What is being asked
The pictures in the data below are to be omitted; all else must be duplicated exactly.

──────── Material provided

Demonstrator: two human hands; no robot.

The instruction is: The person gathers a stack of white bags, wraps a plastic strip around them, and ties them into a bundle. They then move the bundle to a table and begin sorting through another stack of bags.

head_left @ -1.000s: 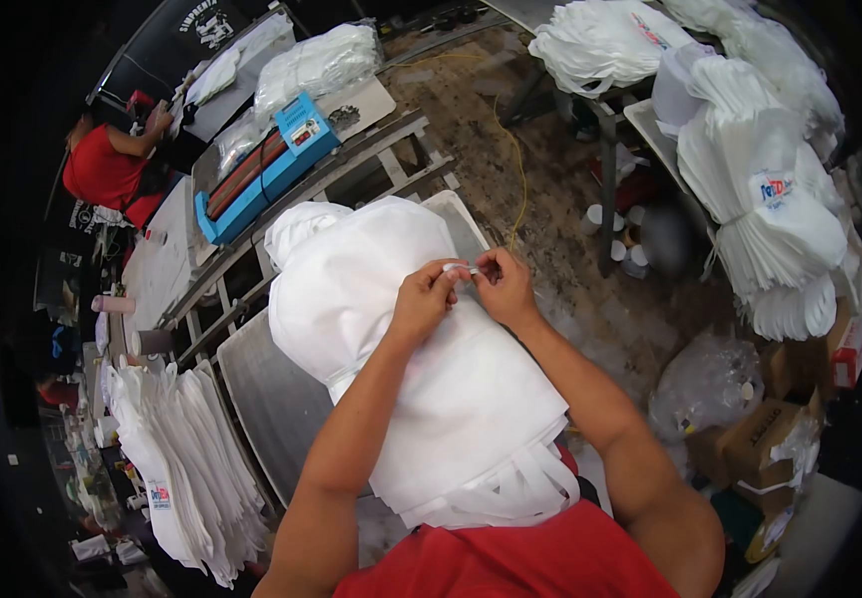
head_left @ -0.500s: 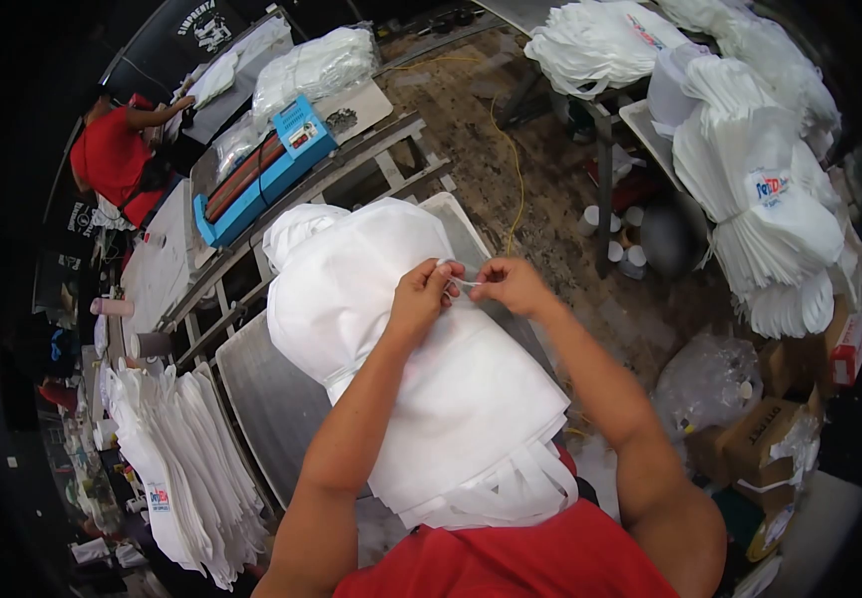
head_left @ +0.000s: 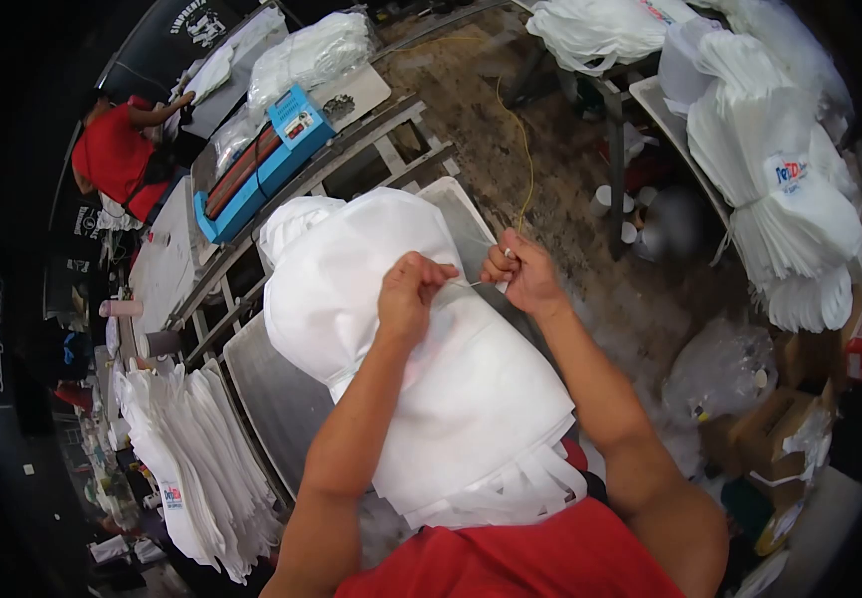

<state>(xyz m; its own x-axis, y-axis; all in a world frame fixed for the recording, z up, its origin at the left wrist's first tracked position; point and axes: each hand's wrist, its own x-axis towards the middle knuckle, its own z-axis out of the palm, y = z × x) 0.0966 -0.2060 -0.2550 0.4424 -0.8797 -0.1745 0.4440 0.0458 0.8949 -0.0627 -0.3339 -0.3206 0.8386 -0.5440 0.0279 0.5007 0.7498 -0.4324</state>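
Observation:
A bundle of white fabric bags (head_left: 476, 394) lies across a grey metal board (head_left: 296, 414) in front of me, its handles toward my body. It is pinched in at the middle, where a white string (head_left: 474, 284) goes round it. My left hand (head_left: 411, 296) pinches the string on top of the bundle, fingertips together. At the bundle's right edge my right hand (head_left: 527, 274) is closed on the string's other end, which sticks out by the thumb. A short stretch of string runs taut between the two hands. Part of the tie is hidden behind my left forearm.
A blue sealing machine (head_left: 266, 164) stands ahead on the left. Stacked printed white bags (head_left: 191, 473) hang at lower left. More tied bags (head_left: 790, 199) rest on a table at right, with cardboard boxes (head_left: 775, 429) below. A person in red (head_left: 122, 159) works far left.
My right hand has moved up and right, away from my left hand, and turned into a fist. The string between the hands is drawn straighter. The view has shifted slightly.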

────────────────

Response for this exercise
Demonstrator: two human hands; no robot.

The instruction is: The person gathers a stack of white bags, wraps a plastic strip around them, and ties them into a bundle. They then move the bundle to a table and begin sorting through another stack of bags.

head_left @ -1.000s: 
head_left @ -0.500s: 
head_left @ +0.000s: 

<state>(xyz m; its own x-axis, y-axis; all in a world frame fixed for the recording, z up, its origin at the left wrist's first tracked position; point and axes: each hand's wrist, its own x-axis towards the middle knuckle, its own z-axis out of the palm, y = z × x) 0.0966 -0.2060 -0.2550 0.4424 -0.8797 -0.1745 0.4440 0.0458 0.8949 -0.0627 -0.3339 -0.3206 0.8386 -0.5440 0.0279 0.5007 0.7498 -0.4324</state>
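Observation:
A bundle of white fabric bags (head_left: 476, 394) lies across a grey metal board (head_left: 296, 414) in front of me, its handles toward my body. It is pinched in at the middle, where a white string (head_left: 474, 284) goes round it. My left hand (head_left: 411, 296) pinches the string on top of the bundle, fingertips together. At the bundle's right edge my right hand (head_left: 527, 274) is closed on the string's other end, which sticks out by the thumb. A short stretch of string runs taut between the two hands. Part of the tie is hidden behind my left forearm.
A blue sealing machine (head_left: 266, 164) stands ahead on the left. Stacked printed white bags (head_left: 191, 473) hang at lower left. More tied bags (head_left: 790, 199) rest on a table at right, with cardboard boxes (head_left: 775, 429) below. A person in red (head_left: 122, 159) works far left.
My right hand has moved up and right, away from my left hand, and turned into a fist. The string between the hands is drawn straighter. The view has shifted slightly.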

This output is now complete.